The feasibility of using S-1, a novel oral dihydropyrimidine dehydrogenase (DPD)-inhibitory 5-fluorouracil, as postoperative adjuvant chemotherapy for completely resected non-small cell lung cancer (NSCLC) was analyzed.

METHODS

Adjuvant chemotherapy consisted of eight courses (2-week administration and 1-week withdrawal) of S-1, at 80-120 mg/body per day in an outpatient setting.

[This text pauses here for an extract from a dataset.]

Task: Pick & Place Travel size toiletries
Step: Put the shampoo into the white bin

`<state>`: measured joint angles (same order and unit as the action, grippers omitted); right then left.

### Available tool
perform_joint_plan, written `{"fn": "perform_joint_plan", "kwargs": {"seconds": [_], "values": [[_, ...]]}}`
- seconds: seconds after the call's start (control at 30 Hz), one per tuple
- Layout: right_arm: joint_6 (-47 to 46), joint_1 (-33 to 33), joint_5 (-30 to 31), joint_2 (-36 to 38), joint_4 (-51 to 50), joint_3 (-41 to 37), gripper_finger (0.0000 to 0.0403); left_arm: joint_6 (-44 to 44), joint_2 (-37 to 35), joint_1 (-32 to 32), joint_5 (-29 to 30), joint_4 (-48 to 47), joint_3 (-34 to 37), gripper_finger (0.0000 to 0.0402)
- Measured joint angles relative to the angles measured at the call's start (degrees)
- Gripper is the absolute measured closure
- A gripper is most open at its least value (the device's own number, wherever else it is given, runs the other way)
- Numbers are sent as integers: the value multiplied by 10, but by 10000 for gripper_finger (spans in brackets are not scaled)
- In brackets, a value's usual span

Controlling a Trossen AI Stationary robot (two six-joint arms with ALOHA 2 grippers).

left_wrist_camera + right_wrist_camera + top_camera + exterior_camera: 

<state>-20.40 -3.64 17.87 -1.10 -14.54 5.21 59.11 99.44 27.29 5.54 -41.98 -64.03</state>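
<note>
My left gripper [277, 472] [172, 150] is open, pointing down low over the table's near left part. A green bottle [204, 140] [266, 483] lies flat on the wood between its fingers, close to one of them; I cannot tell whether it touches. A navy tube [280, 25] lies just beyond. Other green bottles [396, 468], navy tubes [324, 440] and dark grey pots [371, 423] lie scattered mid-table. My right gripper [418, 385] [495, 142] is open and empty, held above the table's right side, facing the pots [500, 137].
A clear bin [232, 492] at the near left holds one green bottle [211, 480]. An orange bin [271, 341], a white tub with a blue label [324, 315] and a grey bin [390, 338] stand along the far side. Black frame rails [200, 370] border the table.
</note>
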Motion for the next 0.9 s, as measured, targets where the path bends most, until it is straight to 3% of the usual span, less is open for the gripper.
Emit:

From July 2006 through March 2007, 30 patients were enrolled in this multi-institutional trial.

RESULTS

The planned eight courses of S-1 administration were accomplished to 17 patients (56.7%; 95% confidence interval 37.4-74.5%). Two patients discontinued the treatment due to the disease recurrence, and therefore the completion rate was calculated to be 60.7%. The completion rate in patients younger than 70 years old was 78.6% while it was 42.9% in those of 70 years old or older. In seven patients including five elderly patients (> or =70 years old), S-1 administration was discontinued due to subjective symptoms, such as anorexia, during the early courses. The rate of patients with mild renal impairment (60< or =creatinine clearance<80 ml/min) tended to be higher in the elderly patients than that in the younger patients. Although grade 3 neutropenia (6.7%), anemia (6.7%), thrombocytopenia (3.3%) and digestive hemorrhage (3.3%) were observed, no grade 4 adverse events occurred.

CONCLUSION

Postoperative long-term administration of S-1 seems feasible as adjuvant chemotherapy for NSCLC, with few adverse events except for the early development of anorexia, especially in the elderly patients.